----- ENTRIES SUPPLIED -----
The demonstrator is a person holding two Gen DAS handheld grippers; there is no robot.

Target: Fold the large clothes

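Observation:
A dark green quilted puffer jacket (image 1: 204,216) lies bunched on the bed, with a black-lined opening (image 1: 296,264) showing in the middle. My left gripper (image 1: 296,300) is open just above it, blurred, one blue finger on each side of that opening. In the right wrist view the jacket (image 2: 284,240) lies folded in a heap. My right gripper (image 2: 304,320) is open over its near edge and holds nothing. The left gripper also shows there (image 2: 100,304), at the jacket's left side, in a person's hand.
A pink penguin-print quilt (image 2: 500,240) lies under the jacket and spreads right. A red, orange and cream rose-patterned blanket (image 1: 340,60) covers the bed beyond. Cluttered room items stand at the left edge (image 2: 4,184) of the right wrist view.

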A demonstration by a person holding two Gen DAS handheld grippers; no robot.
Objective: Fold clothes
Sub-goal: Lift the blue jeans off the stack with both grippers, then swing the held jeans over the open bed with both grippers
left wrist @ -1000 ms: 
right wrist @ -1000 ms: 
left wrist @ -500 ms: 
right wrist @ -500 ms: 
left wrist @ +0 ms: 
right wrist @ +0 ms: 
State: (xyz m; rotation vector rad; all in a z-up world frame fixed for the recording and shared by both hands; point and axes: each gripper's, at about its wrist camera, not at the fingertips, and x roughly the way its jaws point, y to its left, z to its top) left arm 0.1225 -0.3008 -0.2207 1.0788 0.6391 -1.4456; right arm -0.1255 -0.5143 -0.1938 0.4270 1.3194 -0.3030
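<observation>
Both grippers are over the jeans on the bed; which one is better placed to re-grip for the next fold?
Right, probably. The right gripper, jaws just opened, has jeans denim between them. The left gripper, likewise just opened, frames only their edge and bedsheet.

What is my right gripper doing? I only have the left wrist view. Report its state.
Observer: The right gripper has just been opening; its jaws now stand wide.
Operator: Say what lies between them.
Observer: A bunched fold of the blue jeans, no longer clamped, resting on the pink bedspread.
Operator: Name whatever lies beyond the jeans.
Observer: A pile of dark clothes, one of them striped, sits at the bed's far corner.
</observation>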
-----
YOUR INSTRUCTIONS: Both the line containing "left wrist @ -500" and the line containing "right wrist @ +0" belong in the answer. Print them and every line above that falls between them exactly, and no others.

ANSWER:
left wrist @ -500 ms: 
right wrist @ -500 ms: 
left wrist @ +0 ms: 
right wrist @ +0 ms: 

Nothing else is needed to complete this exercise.